A bio-behavioral model of systemic inflammation at breast cancer diagnosis and fatigue of clinical importance two years later.

BACKGROUND: We aimed to generate a model of cancer-related fatigue (CRF) of clinical importance two years after diagnosis of breast cancer building on clinical and behavioral factors and integrating pre-treatment markers of systemic inflammation. METHODS: Women with stage I-III HR+/HER2- breast cancer were included from the multimodal, prospective CANTO cohort (NCT01993498). The primary outcome was global CRF of clinical importance (EORTC QLQ-C30≥40/100) two years after diagnosis (year-2).

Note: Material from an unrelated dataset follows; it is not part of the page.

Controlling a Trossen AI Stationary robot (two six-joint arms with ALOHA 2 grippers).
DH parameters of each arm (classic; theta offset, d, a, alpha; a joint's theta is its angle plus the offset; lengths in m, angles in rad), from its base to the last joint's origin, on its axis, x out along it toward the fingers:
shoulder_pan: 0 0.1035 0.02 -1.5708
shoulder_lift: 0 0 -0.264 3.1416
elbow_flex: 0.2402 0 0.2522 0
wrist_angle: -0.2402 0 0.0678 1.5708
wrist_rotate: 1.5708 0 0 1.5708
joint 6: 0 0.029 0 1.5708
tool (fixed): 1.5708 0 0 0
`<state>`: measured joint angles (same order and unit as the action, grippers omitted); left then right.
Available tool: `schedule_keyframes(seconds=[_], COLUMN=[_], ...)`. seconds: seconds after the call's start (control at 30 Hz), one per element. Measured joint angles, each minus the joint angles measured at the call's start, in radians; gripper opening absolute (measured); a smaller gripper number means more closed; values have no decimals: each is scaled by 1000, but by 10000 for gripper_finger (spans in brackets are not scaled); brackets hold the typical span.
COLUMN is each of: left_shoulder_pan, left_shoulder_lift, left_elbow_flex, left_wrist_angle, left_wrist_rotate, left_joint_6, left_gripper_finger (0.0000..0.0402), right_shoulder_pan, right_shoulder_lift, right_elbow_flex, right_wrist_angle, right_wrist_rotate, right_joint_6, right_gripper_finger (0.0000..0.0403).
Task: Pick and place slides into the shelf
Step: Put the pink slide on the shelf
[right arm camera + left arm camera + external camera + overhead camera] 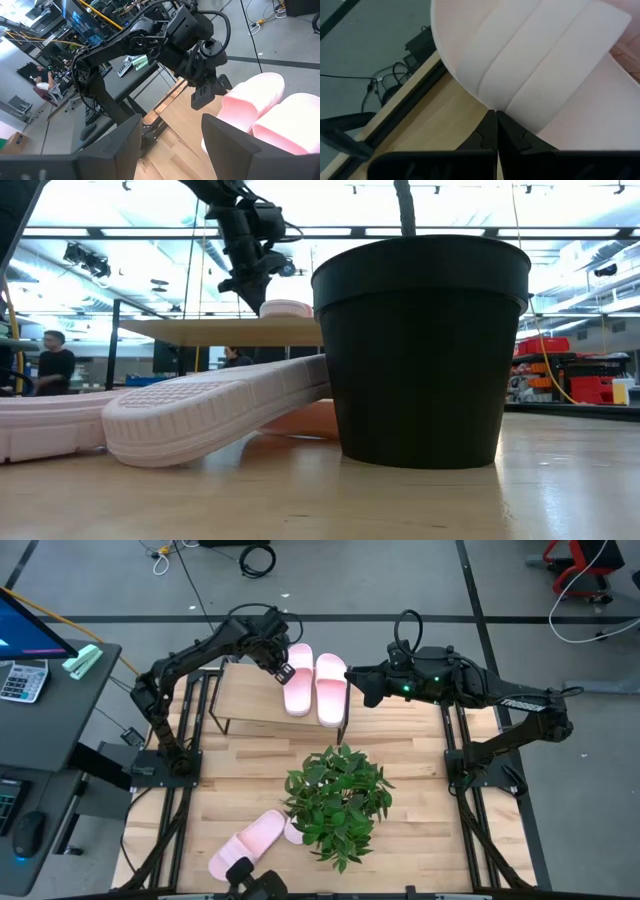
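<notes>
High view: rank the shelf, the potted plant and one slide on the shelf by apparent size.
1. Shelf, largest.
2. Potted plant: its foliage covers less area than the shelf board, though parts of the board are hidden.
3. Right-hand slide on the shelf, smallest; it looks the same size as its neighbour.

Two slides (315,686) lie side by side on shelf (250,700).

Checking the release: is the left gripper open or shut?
Shut: the left gripper shows its fingers pressed together, empty, at the slide on the shelf.
</notes>
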<state>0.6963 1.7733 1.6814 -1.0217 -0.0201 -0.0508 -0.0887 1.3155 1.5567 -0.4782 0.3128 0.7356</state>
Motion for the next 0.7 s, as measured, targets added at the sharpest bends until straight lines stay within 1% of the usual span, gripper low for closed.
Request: schedule_keyframes(seconds=[0.17, 0.27, 0.4, 0.7], left_shoulder_pan=[0, 0, 0, -4], left_shoulder_lift=[0, 0, 0, 0], left_elbow_flex=[-39, -39, -39, -39], left_wrist_angle=[27, 49, 82, 75], left_wrist_rotate=[27, 30, 62, 73], left_joint_6=[-18, -17, -22, -23], left_gripper_finger=[1, 1, 1, 0], right_shoulder_pan=[5, 9, 19, 20], right_shoulder_lift=[0, 0, 0, 0], right_elbow_flex=[0, 0, 0, 0], right_wrist_angle=[0, 0, 0, 0], right_wrist_rotate=[0, 0, 2, 1], right_joint_6=[1, 1, 5, 6], right_gripper_finger=[213, 213, 213, 213])
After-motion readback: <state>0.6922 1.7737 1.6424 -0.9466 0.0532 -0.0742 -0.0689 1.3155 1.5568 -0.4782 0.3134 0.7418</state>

Secondary outcomes included physical, emotional, and cognitive CRF (EORTC QLQ-FA12). All pre-treatment candidate variables were assessed at diagnosis, including inflammatory markers (interleukin [IL]-1a, IL-1b, IL-2, IL-4, IL-6, IL-8, IL-10, interferon gamma, IL-1 receptor antagonist, TNF-α, and C-reactive protein), and were tested in multivariable logistic regression models implementing multiple imputation and validation by 100-fold bootstrap resampling. RESULTS: Among 1208 patients, 415 (34.4%) reported global CRF of clinical importance at year-2. High pre-treatment levels of IL-6 (Quartile 4 vs.1) were associated with global CRF at year-2 (adjusted Odds Ratio [aOR]: 2.06 [95% Confidence Interval 1.40-3.03]; p=0.0002; AUC=0.74). Patients with high pre-treatment IL-6 had unhealthier behaviors, including being frequently either overweight or obese (62.4%; mean BMI 28.0 [SD 6.3] Kg/m2) and physically inactive (53.5% did not meet WHO recommendations). Clinical and behavioral associations with CRF at year-2 included pre-treatment CRF (aOR vs no: 3.99 [2.81-5.66]), younger age (per 1-year decrement: 1.02 [1.01-1.03]), current smoking (vs never: 1.81 [1.26-2.58]), and worse insomnia or pain (per 10-unit increment: 1.08 [1.04-1.13], and 1.12 [1.04-1.21], respectively). Secondary analyses indicated additional associations of IL-2 (aOR per log-unit increment:1.32 [CI 1.03-1.70]) and IL-10 (0.73 [0.57-0.93]) with global CRF and of C-reactive protein (1.42 [1.13-1.78]) with cognitive CRF at year-2. Emotional distress was consistently associated with physical, emotional, and cognitive CRF. CONCLUSIONS: This study proposes a bio-behavioral framework linking pre-treatment systemic inflammation with CRF of clinical importance two years later among a large prospective sample of survivors of breast cancer.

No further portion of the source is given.